GIVEN MATERIAL:
-.-.-

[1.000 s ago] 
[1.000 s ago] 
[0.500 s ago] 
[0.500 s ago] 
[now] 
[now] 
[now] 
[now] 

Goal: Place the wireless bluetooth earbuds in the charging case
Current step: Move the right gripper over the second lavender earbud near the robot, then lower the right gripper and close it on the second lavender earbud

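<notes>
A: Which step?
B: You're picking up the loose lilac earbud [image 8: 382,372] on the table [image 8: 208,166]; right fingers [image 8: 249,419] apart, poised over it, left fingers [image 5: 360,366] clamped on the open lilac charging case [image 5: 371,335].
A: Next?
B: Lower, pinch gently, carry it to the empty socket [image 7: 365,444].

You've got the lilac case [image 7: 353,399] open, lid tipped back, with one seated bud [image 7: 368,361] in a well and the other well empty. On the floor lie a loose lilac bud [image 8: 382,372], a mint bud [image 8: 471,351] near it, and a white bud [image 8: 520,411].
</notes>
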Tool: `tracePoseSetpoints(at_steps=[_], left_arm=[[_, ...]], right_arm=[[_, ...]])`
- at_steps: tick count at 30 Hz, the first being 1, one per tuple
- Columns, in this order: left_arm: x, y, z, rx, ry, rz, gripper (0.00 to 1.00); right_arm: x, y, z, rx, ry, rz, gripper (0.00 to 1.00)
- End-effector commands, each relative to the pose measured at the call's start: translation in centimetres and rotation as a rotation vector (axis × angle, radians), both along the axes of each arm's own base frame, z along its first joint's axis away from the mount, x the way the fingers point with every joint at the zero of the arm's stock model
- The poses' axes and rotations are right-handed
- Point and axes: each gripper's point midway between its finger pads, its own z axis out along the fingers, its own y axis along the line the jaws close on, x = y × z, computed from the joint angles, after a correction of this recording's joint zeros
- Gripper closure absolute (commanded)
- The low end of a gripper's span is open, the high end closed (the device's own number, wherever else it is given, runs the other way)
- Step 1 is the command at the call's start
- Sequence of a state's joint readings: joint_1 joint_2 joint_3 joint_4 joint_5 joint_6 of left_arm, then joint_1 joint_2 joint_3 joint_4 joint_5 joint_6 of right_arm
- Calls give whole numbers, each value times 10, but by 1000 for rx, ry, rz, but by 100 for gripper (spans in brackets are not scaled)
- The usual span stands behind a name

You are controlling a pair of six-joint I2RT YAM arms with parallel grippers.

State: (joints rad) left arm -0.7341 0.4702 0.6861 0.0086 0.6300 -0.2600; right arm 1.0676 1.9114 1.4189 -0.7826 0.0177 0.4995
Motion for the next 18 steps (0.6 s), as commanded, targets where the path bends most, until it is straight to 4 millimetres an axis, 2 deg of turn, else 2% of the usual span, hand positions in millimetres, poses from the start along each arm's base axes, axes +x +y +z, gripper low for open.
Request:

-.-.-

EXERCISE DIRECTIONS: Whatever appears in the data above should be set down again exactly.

ANSWER TO THIS EXERCISE:
[1.000 s ago] 
[1.000 s ago] 
[0.500 s ago] 
[0.500 s ago] 
[now] 
[now] 
[now] 
[now] 

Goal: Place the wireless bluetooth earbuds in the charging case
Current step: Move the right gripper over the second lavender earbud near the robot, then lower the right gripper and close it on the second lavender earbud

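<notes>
A: Which step?
B: You're picking up the loose lilac earbud [image 8: 382,372] on the table [image 8: 208,166]; right fingers [image 8: 249,419] apart, poised over it, left fingers [image 5: 360,366] clamped on the open lilac charging case [image 5: 371,335].
A: Next?
B: Lower, pinch gently, carry it to the empty socket [image 7: 365,444].

You've got the lilac case [image 7: 353,399] open, lid tipped back, with one seated bud [image 7: 368,361] in a well and the other well empty. On the floor lie a loose lilac bud [image 8: 382,372], a mint bud [image 8: 471,351] near it, and a white bud [image 8: 520,411].
</notes>
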Tool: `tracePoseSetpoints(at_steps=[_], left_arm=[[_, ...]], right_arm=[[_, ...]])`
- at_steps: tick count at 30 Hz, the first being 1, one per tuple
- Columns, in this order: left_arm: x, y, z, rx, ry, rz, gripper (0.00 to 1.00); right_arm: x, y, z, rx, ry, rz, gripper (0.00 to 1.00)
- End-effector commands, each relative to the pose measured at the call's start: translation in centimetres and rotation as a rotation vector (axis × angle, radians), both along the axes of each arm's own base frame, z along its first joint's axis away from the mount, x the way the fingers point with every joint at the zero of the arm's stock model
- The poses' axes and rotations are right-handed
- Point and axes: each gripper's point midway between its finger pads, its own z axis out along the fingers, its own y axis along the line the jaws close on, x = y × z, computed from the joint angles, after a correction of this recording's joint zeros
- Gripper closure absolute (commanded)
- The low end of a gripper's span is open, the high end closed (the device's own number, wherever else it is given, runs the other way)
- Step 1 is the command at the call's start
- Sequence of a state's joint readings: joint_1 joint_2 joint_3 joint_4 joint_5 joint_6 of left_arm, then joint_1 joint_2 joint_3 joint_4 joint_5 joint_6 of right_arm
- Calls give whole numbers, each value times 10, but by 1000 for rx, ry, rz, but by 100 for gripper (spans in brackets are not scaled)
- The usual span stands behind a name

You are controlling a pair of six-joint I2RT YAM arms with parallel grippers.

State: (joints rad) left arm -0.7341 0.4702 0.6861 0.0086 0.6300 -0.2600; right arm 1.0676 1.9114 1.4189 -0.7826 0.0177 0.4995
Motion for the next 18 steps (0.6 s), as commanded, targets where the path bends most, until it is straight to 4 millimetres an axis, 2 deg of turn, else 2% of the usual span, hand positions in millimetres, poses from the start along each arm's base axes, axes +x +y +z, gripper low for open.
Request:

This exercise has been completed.